In any case, the article is wrong, on a number of fronts, actually. e.g. the
DoubleClick and Google account cookies are never mixed (Google agreed to this
in the wake of concerns over the merger, and it's called out explicitly in the
Google privacy policy), the statement on Enterprise privacy policies and that
testimony about the University of Hawaii don't contradict each other at all,
and it's ridiculous to base a whole article on an entry on the University of
Alaska's email FAQ. The entry is wrong anyway.

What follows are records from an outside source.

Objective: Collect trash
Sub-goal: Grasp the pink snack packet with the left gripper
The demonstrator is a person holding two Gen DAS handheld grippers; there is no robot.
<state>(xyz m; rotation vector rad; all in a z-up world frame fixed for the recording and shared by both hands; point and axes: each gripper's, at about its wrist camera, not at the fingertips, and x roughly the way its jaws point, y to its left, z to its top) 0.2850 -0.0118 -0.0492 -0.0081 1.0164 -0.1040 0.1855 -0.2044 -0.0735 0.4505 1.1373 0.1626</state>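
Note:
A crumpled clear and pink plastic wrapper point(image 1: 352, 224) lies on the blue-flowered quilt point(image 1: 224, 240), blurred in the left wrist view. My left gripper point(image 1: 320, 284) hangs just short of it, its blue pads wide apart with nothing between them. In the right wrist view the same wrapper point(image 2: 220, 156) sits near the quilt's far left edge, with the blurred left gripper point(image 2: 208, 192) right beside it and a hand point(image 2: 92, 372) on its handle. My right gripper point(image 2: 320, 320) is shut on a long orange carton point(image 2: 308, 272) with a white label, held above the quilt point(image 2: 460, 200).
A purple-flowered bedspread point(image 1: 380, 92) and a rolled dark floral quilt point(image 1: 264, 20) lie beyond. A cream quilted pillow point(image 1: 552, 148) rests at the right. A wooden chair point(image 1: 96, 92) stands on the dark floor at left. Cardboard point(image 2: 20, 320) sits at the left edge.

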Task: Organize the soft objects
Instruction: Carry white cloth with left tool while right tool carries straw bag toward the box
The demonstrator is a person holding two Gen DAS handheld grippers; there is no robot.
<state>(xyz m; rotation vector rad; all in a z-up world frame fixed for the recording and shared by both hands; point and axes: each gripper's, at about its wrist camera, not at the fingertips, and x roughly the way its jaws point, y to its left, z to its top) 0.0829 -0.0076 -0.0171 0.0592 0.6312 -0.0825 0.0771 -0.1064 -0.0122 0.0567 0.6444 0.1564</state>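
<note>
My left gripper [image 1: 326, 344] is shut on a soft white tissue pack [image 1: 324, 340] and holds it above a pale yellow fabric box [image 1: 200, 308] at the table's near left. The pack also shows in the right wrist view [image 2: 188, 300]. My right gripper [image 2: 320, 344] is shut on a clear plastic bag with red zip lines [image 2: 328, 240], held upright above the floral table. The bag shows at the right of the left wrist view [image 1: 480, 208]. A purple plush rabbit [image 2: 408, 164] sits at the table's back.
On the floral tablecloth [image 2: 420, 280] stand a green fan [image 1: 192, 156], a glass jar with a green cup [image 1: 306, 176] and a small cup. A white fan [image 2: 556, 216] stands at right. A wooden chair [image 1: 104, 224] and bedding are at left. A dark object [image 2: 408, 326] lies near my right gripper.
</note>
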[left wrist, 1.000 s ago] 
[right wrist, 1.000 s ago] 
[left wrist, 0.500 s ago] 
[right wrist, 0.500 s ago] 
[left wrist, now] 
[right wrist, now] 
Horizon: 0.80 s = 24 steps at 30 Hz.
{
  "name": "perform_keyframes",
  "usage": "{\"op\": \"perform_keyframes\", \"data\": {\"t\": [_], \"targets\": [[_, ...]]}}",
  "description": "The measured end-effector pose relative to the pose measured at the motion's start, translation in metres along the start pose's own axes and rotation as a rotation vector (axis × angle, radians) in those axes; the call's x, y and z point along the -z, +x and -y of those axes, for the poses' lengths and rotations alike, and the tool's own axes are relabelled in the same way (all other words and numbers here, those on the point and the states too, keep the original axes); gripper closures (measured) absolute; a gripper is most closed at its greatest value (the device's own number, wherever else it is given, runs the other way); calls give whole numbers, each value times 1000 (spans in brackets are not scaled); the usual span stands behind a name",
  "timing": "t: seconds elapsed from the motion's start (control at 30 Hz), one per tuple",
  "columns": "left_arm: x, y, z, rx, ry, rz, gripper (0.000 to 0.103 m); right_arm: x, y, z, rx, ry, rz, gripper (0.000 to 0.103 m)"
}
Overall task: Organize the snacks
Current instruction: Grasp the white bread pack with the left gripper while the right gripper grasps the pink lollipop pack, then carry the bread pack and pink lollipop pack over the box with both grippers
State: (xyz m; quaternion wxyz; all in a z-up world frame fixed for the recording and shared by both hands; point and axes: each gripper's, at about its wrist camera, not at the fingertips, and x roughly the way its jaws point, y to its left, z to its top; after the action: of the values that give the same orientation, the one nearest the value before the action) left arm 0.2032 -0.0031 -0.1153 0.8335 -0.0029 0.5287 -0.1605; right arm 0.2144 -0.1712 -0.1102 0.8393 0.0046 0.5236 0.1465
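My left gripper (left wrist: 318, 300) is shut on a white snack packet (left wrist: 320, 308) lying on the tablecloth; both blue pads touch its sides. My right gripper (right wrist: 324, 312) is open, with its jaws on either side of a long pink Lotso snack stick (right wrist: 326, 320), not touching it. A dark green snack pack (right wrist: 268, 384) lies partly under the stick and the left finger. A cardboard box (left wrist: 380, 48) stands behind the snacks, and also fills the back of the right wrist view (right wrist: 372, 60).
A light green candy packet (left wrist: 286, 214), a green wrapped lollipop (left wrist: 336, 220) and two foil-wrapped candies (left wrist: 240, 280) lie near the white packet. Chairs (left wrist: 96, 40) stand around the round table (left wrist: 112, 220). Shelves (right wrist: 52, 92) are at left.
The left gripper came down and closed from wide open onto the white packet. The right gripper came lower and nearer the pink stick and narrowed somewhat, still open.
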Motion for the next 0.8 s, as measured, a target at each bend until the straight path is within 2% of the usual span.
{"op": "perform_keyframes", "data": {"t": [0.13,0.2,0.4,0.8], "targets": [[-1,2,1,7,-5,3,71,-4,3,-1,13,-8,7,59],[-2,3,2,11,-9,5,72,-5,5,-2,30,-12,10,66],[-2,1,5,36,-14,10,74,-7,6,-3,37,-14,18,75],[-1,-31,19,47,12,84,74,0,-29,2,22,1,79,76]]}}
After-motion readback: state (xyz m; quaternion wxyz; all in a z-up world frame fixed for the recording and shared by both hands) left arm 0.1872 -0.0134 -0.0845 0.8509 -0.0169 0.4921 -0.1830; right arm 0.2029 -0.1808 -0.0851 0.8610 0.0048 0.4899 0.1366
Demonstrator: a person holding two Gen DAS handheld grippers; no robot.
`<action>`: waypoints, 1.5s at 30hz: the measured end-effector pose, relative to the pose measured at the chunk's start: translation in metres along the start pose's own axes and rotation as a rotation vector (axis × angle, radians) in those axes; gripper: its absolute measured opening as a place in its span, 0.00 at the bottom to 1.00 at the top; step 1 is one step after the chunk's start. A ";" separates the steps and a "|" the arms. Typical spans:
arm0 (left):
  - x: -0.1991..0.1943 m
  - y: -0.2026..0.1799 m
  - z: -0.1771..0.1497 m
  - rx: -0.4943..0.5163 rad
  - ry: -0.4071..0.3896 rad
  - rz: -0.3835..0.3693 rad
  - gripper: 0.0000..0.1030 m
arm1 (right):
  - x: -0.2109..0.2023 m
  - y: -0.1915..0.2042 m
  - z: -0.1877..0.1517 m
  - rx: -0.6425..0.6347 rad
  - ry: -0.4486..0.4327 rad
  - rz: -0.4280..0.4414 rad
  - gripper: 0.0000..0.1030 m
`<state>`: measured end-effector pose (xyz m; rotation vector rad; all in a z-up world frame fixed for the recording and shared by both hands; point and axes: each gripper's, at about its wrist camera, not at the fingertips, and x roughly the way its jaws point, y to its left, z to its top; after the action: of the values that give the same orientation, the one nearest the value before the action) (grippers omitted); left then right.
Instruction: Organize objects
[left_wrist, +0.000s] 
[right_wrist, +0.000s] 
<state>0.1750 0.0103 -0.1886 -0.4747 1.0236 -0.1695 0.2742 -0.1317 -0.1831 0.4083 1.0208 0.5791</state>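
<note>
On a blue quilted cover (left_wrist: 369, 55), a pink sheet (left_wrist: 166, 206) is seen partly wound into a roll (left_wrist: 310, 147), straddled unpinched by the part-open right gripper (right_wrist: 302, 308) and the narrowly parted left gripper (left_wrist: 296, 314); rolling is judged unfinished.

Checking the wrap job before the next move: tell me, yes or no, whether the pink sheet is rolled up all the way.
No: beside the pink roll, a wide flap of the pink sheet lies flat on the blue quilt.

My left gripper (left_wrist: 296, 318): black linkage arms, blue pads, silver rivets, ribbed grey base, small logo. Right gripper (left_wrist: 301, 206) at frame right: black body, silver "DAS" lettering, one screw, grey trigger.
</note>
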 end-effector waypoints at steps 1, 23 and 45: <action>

Check out the "Data Processing
Amendment"[1] that comes with Enterprise/Education accounts, which prohibits
processing data in ways that aren't explicitly enumerated in that document.
Advertising profiling is not included.

[1]
[https://www.google.com/intx/en/enterprise/apps/terms/dpa_ter...](https://www.google.com/intx/en/enterprise/apps/terms/dpa_terms.html)

------
Joeboy
I used to host email for a co-op I'm involved in, and I eventually decided I
didn't want to anymore. I don't recall deliberately reading any, but having my
friends' personal messages sitting on my server in plain text format just
seemed weird and icky and wrong.

I'm sure people will object to this opinion, but I don't think it's reasonable
to send your messages to a third party's server in a _totally_ open,
unobscured format and consider those messages private. I just can't really see
the situation any other way. If you're going to do that, your only reasonable
expectation of "privacy" is hoping that the server's admins aren't
sufficiently interested in your messages to pay any attention to them.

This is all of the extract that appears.